Fire Essence, one of seven remedies comprising the White Light Essences range can also be indicated for many people at this time. This Essence helps to clear very old trauma that people have carried with them in relation to the element of fire. Many have died as a result of too much heat, such as in fires but also from a lack of this element, such as in freezing to death. The current fires have been triggering these old unreleased sub-conscious memories and creating very intense feelings of fear, sadness and upset. The Fire Essence will help address these emotions whether they stem from way in the past or are purely a direct result of what is happening with the current bushfires.

Another remedy to consider is the Mt Pinatubo Essence from the Light Frequency Essence range, as it can direct you to be in the right place at the right time. It can help keep you out of harm’s way in terms of natural disasters – earthquakes, fires, floods etc.

As I mentioned, one of the worst downsides to these fires is that we’ve lost billions of animals – which is just mind-boggling to comprehend. The koalas have certainly been badly affected and it looks like they may go on the endangered lists as many healthy colonies were totally wiped out. It looks like there’s going to have to be repopulating of many of the flora and fauna species. We won’t know the full extent of the damage to communities, businesses, people, environments and animals until all the fires have stopped, which hopefully will be soon.
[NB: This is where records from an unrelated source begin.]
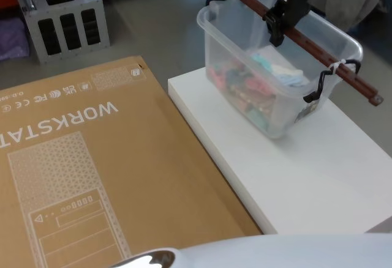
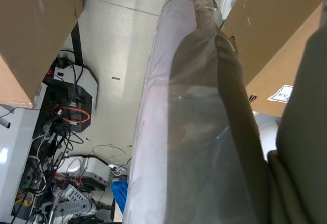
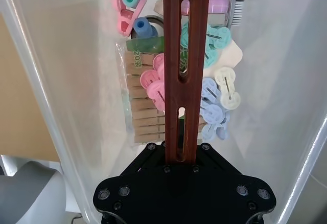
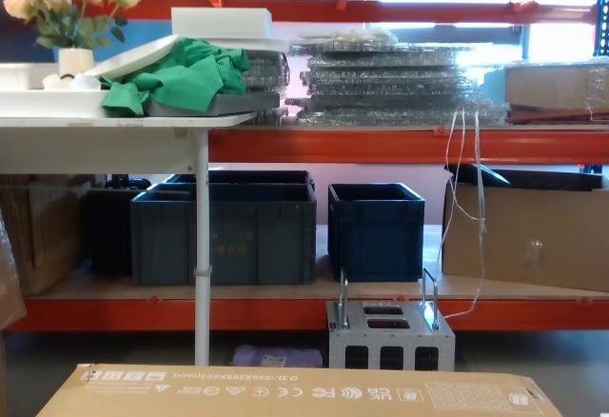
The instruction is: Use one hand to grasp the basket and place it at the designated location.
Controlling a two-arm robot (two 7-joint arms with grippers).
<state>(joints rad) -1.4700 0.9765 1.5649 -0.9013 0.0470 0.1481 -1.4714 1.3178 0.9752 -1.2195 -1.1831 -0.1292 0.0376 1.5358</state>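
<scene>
A white platform (image 1: 318, 176) lies beside a flat brown carton (image 1: 92, 176), with orange racking and dark blue crates (image 4: 376, 229) behind. The basket (image 1: 245, 54) sits on the platform's far end. The right gripper (image 1: 283, 12) is above it, jaws closed around the middle of its red-brown handle (image 3: 185, 40), over clothes pegs (image 3: 153, 106) inside.

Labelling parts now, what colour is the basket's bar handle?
Dark red-brown; the handle shows best in the right wrist view.
</scene>
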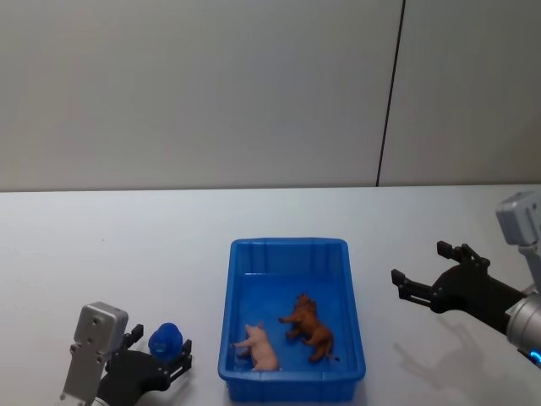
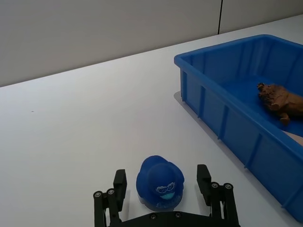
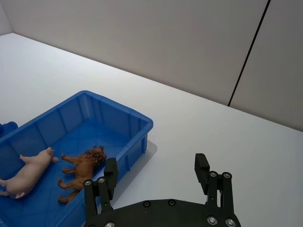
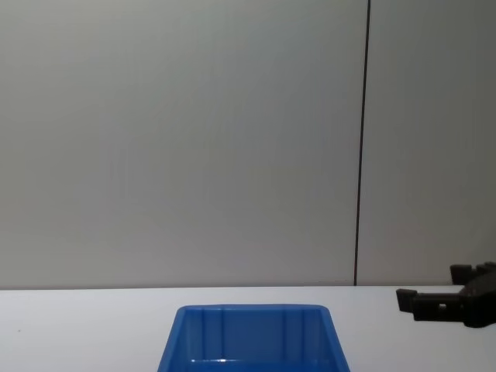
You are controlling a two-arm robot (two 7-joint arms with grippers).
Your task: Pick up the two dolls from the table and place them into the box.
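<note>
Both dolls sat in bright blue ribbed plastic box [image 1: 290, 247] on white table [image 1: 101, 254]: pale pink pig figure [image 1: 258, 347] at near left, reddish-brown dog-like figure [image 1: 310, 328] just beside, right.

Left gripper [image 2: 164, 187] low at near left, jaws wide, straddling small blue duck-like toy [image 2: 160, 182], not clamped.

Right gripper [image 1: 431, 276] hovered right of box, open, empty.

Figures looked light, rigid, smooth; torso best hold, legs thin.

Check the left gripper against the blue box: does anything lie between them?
Only bare white table, seen in the left wrist and head views. The left gripper is open around a small blue toy, which lies left of the box, apart from it.
</note>
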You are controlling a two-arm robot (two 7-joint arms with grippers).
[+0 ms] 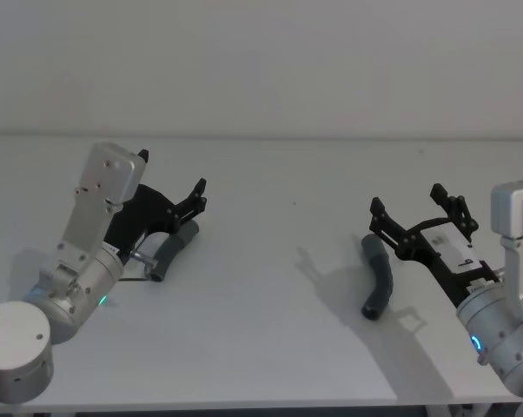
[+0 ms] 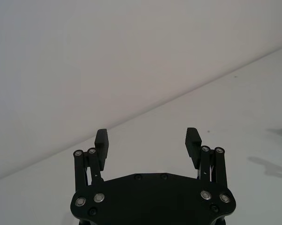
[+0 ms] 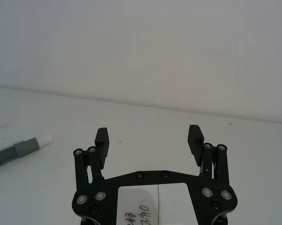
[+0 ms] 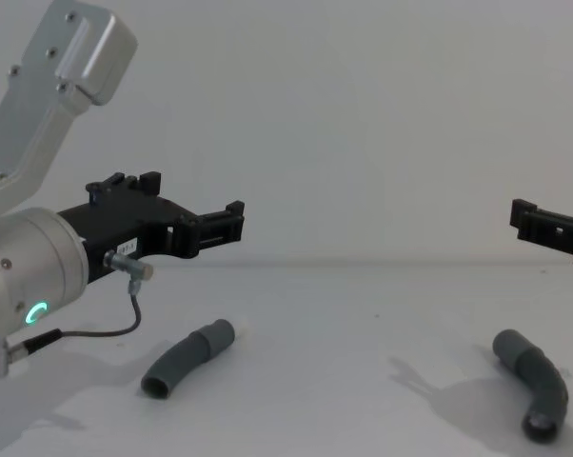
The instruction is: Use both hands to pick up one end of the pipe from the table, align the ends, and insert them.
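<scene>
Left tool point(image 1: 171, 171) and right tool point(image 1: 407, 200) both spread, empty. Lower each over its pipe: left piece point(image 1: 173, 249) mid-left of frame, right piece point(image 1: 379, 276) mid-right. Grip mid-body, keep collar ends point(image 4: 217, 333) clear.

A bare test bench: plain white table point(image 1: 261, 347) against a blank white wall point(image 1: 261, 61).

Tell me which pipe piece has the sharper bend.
The pipe piece on the robot's right, near the open right end effector: it curves in a clear elbow, while the left pipe piece, by the left end effector, is nearly straight.
</scene>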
I put up an image of a burnt koala being given water, on our Instagram account and we have had over 30,000 likes - normally we would get 300 likes for a post! The majority of likes have come from overseas. I was very touched by an Instagram message from an Iranian man just wishing to send lots of love and support to Australia and Australians. This of course coming at a time when the American and Iranian governments were on a narrow knife-edge of hostility and potential war. It makes me very glad to know that we are not our government and that we all have a basic human desire for love and peace.